Empezando en 1949 por «Regreso al pasado», de Jacques Tourneur, uno de los grandes «noirs» de todos los tiempos, una película misteriosa, sensual, fatalista, desesperada y romántica hasta el paroxismo, en la que compartía escenas con otro campeón de los pesados, Robert Mitchum. «Champion», en el 49, lo consagró a nivel internacional. El resto es historia, No menos de dos décadas de acaparar papeles soberbios, enriquecidos por su masculinidad atormentada e irónica, su personalidad encendida y esa sombra de quietud casi zen ante el destino que conjugaba con una potencia animal. Como hemos escrito en otras ocasiones, Kirk Douglas poseía lo que Keith Richards, gemelo en el difícil arte de desafiar a la muerte, llamaba en sus memorias como «the shining», el brillo. Una cualidad que parece imposible de explicar más allá de las descripciones esotéricas pero que todos, como espectadores, sabríamos señalar en cuanto aparece en la pantalla alguien bendecido por ella.
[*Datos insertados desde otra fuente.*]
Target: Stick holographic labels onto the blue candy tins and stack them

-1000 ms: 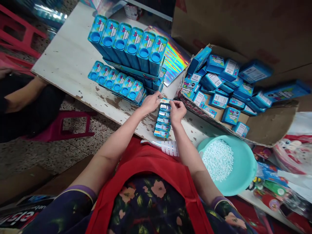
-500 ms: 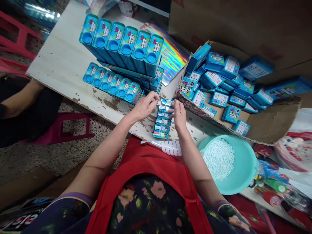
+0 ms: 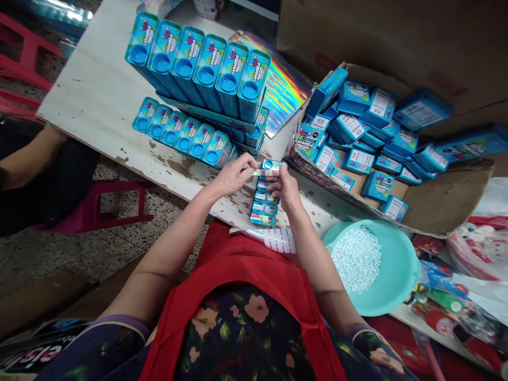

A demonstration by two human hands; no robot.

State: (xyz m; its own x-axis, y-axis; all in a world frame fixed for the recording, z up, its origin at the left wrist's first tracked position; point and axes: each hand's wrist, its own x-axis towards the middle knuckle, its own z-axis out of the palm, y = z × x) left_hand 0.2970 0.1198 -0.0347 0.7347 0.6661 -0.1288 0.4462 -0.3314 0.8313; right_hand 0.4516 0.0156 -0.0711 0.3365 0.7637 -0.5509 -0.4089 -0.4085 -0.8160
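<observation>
A short row of small blue boxes [image 3: 263, 207] with shiny strips across several of them lies near the table's front edge. At its far end, my left hand [image 3: 237, 173] pinches the left end of a shiny silver strip [image 3: 260, 172]. My right hand [image 3: 287, 186] is at the strip's other end, thumb and fingers closed around the end box's right side. Beside the row's near end, a sheet of silvery strips [image 3: 278, 239] rests at the table edge.
Blue candy boxes stand in rows [image 3: 184, 63] at the back left, by a holographic sheet [image 3: 283, 79]. A cardboard box [image 3: 468, 196] of blue packs is right. A turquoise bowl [image 3: 399, 270] holds white pieces. Another person's arm [image 3: 35, 153] is far left.
The silver strip now shows stretched between my two hands over the end box. My right hand has turned slightly, and its fingers are more curled. The view has shifted a little.
</observation>
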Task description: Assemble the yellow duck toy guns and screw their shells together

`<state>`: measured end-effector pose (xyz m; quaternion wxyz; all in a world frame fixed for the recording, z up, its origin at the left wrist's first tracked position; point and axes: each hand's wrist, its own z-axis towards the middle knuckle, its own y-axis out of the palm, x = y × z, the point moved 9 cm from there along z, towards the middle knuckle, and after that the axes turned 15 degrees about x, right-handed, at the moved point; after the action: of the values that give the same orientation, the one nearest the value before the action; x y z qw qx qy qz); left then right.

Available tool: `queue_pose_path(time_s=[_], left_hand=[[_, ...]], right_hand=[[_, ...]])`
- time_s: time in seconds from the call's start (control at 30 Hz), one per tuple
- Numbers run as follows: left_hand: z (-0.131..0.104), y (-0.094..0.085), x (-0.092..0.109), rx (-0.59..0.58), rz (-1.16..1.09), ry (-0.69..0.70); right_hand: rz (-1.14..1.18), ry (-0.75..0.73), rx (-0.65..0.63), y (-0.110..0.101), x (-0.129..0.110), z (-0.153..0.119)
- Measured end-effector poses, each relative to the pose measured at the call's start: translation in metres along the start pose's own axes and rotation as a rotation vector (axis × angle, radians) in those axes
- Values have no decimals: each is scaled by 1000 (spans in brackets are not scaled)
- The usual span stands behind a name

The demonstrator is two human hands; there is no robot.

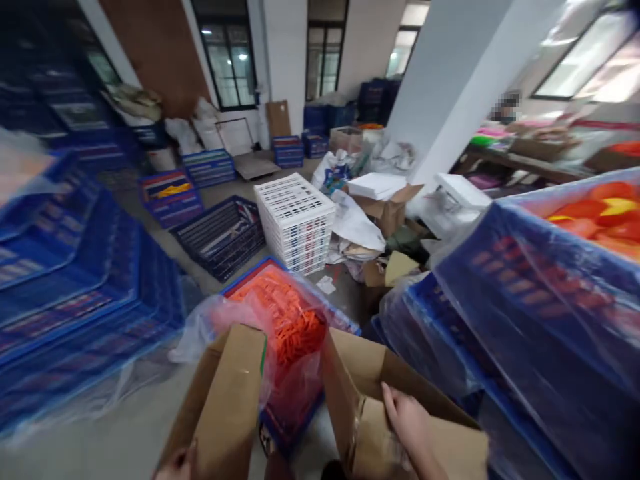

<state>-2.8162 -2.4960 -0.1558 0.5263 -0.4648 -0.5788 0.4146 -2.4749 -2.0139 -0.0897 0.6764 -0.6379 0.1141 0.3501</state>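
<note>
My left hand (pixel 179 464), partly cut off by the bottom edge, grips a brown cardboard box (pixel 233 400) on the left. On the right, my right hand (pixel 411 421) is closed over the wall of another brown cardboard box (pixel 445 440), whose top is open. Between and beyond the two boxes is a blue plastic crate (pixel 340 315) lined with clear film. It holds a heap of orange pieces (pixel 285 310); their exact kind is too blurred to tell.
Stacked blue crates (pixel 90 287) rise on the left. Film-wrapped blue crates (pixel 520 293) with orange pieces stand close on the right. Ahead are a stack of white plastic crates (pixel 297 223), a dark empty crate (pixel 220 237), bags and a pillar (pixel 450 73). A person (pixel 506 107) appears far right.
</note>
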Motion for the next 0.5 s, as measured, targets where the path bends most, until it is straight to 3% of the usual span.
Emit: queue_pose_path(time_s=[0.13,0.2,0.3,0.4,0.5], left_hand=[[139,-24,95,-59,110,189],[188,-36,138,-56,187,245],[234,-40,185,3,280,286],[254,-16,206,78,309,297],[250,49,209,60,299,321]], right_hand=[[-125,183,72,-16,-5,-25],[-187,305,104,-31,6,-43],[-297,488,128,-46,24,-71],[-405,595,123,-45,40,-80],[-487,597,104,-24,64,-63]])
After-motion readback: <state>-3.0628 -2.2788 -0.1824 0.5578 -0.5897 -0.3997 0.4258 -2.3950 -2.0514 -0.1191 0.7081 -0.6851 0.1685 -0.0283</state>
Trabajó con Michael Curtiz en el papel de trompetista genial Bix Beiderbecke, y con Billy Wilder en la vitriólica y sensacional «El gran carnaval», que solo fue reconocida como la obra maestra que es muchas décadas más tarde, cuando el público y la crítica fueron capaces de admitir el retrato terrible que hace de todos nosotros. Fue Vincent van Gogh en «El loco del pelo rojo», en 1956, a las órdenes de Vincente Minnelli, con el que repitió, y demostró más coraje y dignidad que nadie cuando impuso que apareciera en los créditos el nombre de su insigne guionista en «Espartaco», Dalton Trumbo, machacado por las centurias puritanas, obsesionadas con Moscú.
Trumbo abandonó al fin la lista negra, que poco a poco comenzó a saltar por los aires. Ese mismo año también lo contrató Otto Preminger como guionista de «Éxodo». Trumbo, que dirigiría «Johnny cogió su fusil»y es autor de guiones tan memorables como el de «Vacaciones en Roma», que firmó con pseudónimo (la estatuilla fue para un fantasmagórico Ian McLellan Hunter), había formado parte de los «Diez de Hollywood», condenados a la muerte profesional por el infame e infamante Comité de Actividades Antiaméricanas que propulsaba la loca dipsómana del senador McCarthy. Y no solo al ostracismo: fue sentenciado a doce meses de cárcel, de los que cumplió diez. La viuda de Trumbo, Cleo, en una carta dirigida en 2002 a «Los Angeles Times», comentó que «si bien fueron necesarios hombres de principios y coraje como Preminger y Douglas para desafiar a los estudios de Hollywood, es mi convicción inquebrantable que fueron principalmente los esfuerzos de los propios escritores de la Lista Negra los que hicieron que se rompiera».
Douglas, siempre el primero en quitarse importancia, consideraba que su decisión de apoyar a Kubrick y apostar por Trumbo fueron las más importantes de su carrera. Pero jamás se atribuyó ninguna heroicidad. El histrión que rebosaba humor, el autor de unas memorias panorámicas y brillantes, que gastó parte de su dinero en la beneficiencia, que nunca olvidó sus orígenes, leal al débil, retador con el poderoso, hace mutis y el arte que mejor resumió el siglo XX, encogido para entrar en los móviles, llora desconsolado por una herida sin cicatriz posible. Su grito, «Yo soy Espartaco», suena y resuena como un relámpago de dignidad que trasciende los límites del estricto arte cinematográfico y emparenta al niño del trapero con gigantes como George Orwell.